> [Exercise description]:
Every line from the first one in the listing down to the line with "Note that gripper" should be restated word for word.

--- Information shown ---

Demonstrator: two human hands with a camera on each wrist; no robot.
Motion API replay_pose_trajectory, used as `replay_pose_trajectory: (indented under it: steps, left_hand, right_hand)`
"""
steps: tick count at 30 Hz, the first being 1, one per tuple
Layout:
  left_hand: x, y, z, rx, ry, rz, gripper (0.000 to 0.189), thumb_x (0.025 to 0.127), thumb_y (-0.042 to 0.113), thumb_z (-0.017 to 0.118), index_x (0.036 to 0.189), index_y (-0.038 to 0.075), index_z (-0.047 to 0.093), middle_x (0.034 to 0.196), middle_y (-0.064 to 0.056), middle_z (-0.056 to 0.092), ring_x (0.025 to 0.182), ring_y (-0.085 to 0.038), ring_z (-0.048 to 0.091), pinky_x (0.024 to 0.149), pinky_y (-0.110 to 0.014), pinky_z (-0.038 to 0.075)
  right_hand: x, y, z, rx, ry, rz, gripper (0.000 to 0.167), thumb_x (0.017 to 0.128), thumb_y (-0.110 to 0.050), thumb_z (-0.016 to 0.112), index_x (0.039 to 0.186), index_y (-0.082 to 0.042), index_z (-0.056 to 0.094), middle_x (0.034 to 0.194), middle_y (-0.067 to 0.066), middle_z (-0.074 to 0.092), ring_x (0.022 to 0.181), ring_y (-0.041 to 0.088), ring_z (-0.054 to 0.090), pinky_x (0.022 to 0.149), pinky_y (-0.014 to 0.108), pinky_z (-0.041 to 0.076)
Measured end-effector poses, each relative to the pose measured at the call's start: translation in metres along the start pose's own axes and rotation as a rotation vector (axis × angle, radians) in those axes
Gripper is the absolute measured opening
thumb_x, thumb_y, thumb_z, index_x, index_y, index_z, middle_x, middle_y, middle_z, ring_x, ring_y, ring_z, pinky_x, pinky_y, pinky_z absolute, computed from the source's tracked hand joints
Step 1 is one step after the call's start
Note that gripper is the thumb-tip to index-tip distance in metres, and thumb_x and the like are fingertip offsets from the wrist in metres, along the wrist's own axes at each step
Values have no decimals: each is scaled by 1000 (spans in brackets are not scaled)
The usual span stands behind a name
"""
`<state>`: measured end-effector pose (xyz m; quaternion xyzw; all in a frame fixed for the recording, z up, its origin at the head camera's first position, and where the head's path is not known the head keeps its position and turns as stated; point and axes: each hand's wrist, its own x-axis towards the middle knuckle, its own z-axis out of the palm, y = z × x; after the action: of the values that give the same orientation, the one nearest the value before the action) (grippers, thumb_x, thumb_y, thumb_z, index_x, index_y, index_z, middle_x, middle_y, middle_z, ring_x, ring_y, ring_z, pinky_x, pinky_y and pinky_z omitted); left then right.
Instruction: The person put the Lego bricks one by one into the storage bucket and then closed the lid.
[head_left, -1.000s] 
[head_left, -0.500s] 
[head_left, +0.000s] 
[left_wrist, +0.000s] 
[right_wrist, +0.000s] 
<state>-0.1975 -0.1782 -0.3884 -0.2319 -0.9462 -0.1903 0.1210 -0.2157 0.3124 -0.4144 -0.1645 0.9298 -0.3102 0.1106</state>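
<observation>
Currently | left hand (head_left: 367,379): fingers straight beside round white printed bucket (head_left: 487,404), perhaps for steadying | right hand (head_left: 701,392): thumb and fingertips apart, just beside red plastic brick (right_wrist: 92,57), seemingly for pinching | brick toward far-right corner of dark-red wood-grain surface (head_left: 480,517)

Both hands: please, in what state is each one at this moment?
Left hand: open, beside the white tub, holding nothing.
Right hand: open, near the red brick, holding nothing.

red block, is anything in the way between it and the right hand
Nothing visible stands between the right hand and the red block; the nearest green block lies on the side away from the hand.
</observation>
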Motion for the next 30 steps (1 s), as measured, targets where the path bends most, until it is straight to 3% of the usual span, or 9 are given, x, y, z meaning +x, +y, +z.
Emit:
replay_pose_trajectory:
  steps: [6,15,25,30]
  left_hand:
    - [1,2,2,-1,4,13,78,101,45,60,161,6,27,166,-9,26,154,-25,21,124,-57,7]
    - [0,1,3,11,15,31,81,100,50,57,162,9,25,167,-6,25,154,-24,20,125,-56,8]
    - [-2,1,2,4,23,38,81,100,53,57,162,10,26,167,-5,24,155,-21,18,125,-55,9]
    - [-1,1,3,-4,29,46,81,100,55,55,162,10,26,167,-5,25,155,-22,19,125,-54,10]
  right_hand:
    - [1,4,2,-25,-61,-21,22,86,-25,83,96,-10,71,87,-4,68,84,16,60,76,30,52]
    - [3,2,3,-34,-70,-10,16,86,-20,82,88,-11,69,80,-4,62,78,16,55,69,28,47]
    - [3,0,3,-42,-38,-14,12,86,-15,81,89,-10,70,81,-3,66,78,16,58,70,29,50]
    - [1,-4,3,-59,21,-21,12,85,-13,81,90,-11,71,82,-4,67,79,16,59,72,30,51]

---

> [Response below]:
Demonstrator: two human hands with a camera on each wrist; no robot.
Motion API replay_pose_trajectory, used as `replay_pose_trajectory: (indented under it: steps, left_hand, right_hand)`
"""
steps: tick count at 30 Hz, the first being 1, one per tuple
Layout:
  left_hand: x, y, z, rx, ry, rz, gripper (0.000 to 0.189), thumb_x (0.025 to 0.127), thumb_y (-0.042 to 0.113), thumb_z (-0.017 to 0.118), index_x (0.036 to 0.189), index_y (-0.038 to 0.075), index_z (-0.047 to 0.093), middle_x (0.034 to 0.196), middle_y (-0.064 to 0.056), middle_z (-0.056 to 0.092), ring_x (0.025 to 0.182), ring_y (-0.085 to 0.038), ring_z (-0.048 to 0.091), pinky_x (0.024 to 0.149), pinky_y (-0.110 to 0.014), pinky_z (-0.038 to 0.075)
  right_hand: x, y, z, rx, ry, rz, gripper (0.000 to 0.167), thumb_x (0.017 to 0.128), thumb_y (-0.110 to 0.050), thumb_z (-0.016 to 0.112), index_x (0.039 to 0.186), index_y (-0.082 to 0.042), index_z (-0.056 to 0.094), middle_x (0.034 to 0.194), middle_y (-0.067 to 0.066), middle_z (-0.074 to 0.092), ring_x (0.022 to 0.181), ring_y (-0.041 to 0.088), ring_z (-0.054 to 0.090), pinky_x (0.022 to 0.149), pinky_y (-0.014 to 0.108), pinky_z (-0.041 to 0.076)
Measured end-effector poses, each relative to the pose measured at the call's start: translation in metres along the start pose's own axes and rotation as a rotation vector (axis × angle, radians) in those axes
Gripper is the absolute measured opening
thumb_x, thumb_y, thumb_z, index_x, index_y, index_z, middle_x, middle_y, middle_z, ring_x, ring_y, ring_z, pinky_x, pinky_y, pinky_z absolute, computed from the source's tracked hand joints
Step 1 is one step after the call's start
Note that gripper is the thumb-tip to index-tip distance in metres, and thumb_x and the like are fingertip offsets from the wrist in metres, along the wrist's own axes at each step

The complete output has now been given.